─Después de aquel día, nunca volví a mirar mi calle de la misma forma, sencillamente porque yo ya no era el mismo tampoco.

Así terminó su relato mi abuelo, el día en el que le pregunté dónde vivía de niño. Yo tenía once años y me contó la historia de otro niño de once años, la suya.

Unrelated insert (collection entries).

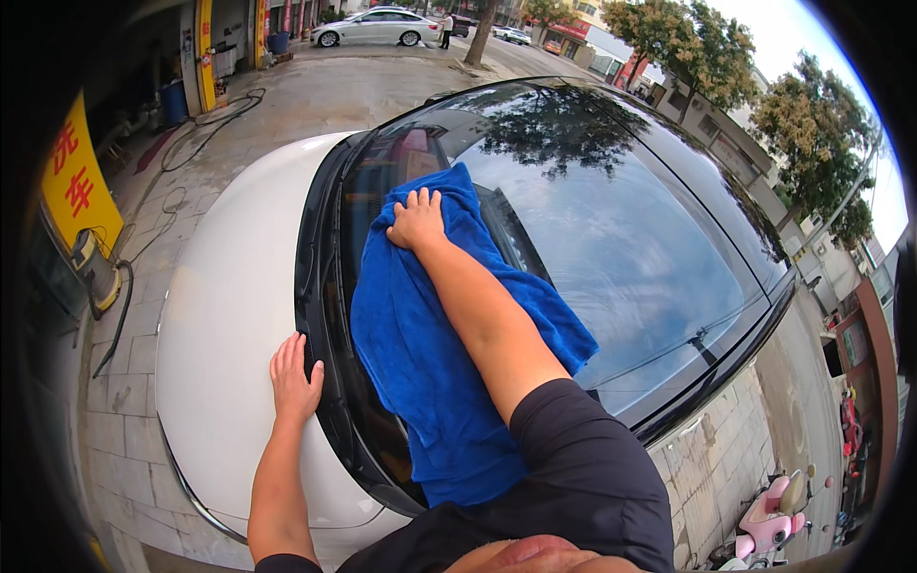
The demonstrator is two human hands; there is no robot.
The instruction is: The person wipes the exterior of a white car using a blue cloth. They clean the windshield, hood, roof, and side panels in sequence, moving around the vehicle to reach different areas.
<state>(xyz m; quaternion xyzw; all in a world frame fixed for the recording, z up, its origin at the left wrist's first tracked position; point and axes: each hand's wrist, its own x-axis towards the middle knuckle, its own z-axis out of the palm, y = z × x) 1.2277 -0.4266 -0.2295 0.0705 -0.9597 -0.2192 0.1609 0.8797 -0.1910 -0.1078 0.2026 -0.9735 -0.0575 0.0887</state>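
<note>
A large blue microfibre towel (430, 344) lies spread over the lower part of a car's windshield (609, 251), its folds hanging down towards my body. My right hand (419, 218) presses palm down on the towel's far part, fingers slightly spread; what lies under the palm is hidden. On the white hood (222, 308) rests my left hand (295, 376), flat and with nothing in it. Its fingertips reach the black cowl trim (322, 294) at the hood's rear edge. My right forearm crosses above the towel.
A wet-dry vacuum cleaner (97, 268) with a hose stands by a yellow sign (79, 179) bearing writing. More hose (215, 118) lies on the paving. A pink scooter (770, 519) is at lower right. A white car (376, 27) and a standing person (448, 32) are farther off.
</note>
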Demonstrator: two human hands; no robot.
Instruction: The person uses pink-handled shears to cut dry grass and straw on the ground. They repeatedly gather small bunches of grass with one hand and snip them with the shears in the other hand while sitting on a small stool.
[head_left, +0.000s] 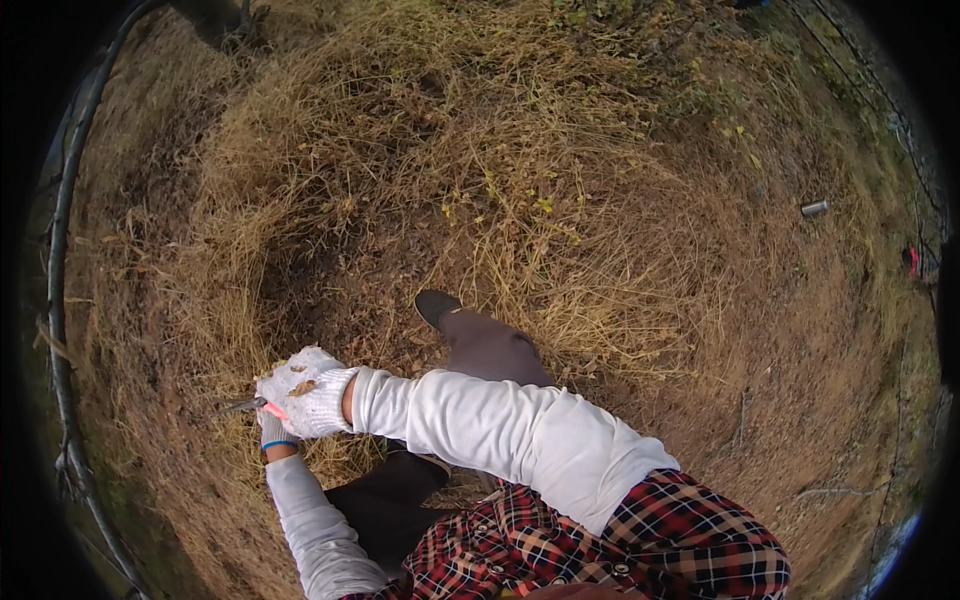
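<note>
My right hand, in a white knit glove, reaches across to the lower left, low over dry grass. A hand tool with a pink-red handle and a grey metal blade shows at its lower edge, the blade pointing left. My right hand appears closed around that handle; the kind of tool cannot be made out. Dry leaf bits cling to the back of the glove. My left hand, gloved with a blue-edged cuff, is just below and mostly hidden behind the right one. Its fingers are out of sight.
Tangled dry stalks, some with yellow leaves, cover the ground ahead. My dark shoe stands near bare soil. A bare branch curves along the left rim. A metallic cylinder lies at right, and a red object beyond.
</note>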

Había nacido en ese pueblecito de la orilla del Sena, a poca distancia de París. Ubiqué enseguida la vía que me nombró, la rue Galande, una calle tan empinada que dejaba a cualquiera sin aliento y en cuyos adoquines había tropezado desde muy pequeña. ¡Qué calle! ¡Qué misterio! ¡Qué arte la envolvía! ¡Y… qué caras se les ponían a los turistas! Primero se les encendía una luz en la mirada al descubrir la iglesia, híbrido de los siglos XIII y XVI. Luego, se les arqueaban las cejas en un gesto de sorpresa al constatar que el coro parecía flotar encima de la calle Galande, tanto era así que formaba un pequeño túnel donde se adivinaba una puerta ancestral que me tenía a la vez fascinada y asustada, cual entrada a un mundo lleno de maleficios y de magia. Nunca la había visto abierta. Mi abuelo se echó a reír cuando le pregunté si él sabía cómo era por dentro la cripta.

─Yo estuve ahí encerrado dos días. Tenía tu edad, mi choupinette, ─dijo con un guiño cariñoso y ronca voz.

Entonces no tuve que preguntar nada más. Se le quedó la vista perdida en el horizonte de la pared blanca de su residencia de ancianos y empezó a narrar. Al final de la Segunda Guerra Mundial, después del desembarco de Normandía, las fuerzas aliadas avanzaron palmo a palmo, reconquistando el terreno. A finales de agosto, llegaron al pueblo y, desde la otra ribera, empezaron a bombardearlo sin tregua para echar al ejército enemigo. Los civiles fueron a refugiarse a las canteras de la colina cercana, pero mi abuelo estaba solo en casa en aquel momento, así que corrió a un refugio de su calle, a la cripta, cuya puerta dejaban abierta en aquellos tiempos agitados. Setenta años más tarde, recordaba el frescor cuando entró y su contraste con la canícula de aquel 27 de agosto de 1944. Y también ese olor tan peculiar, mezcla de agua bendita, de bancos de madera, de granito milenario y de cirios recién quemados. Ni una vidriera había, la oscuridad más absoluta reinaba en la cripta. A tientas, se fue temblando a sentar y, entre el estruendo de las bombas que caían del cielo y de los proyectiles de los cañones, oyó una respiración entrecortada, como contenida, pero difícil de disimular del todo. Alguien estaba llorando. Preguntó tímidamente quién era y entonces empezó la conversación más larga de su vida, que solo terminaría con la muerte de la entonces aterrorizada chiquilla. Hablaron a oscuras los dos días que duró el bombardeo. La guerra había desatado la magia. Acababa de conocer a mi abuela.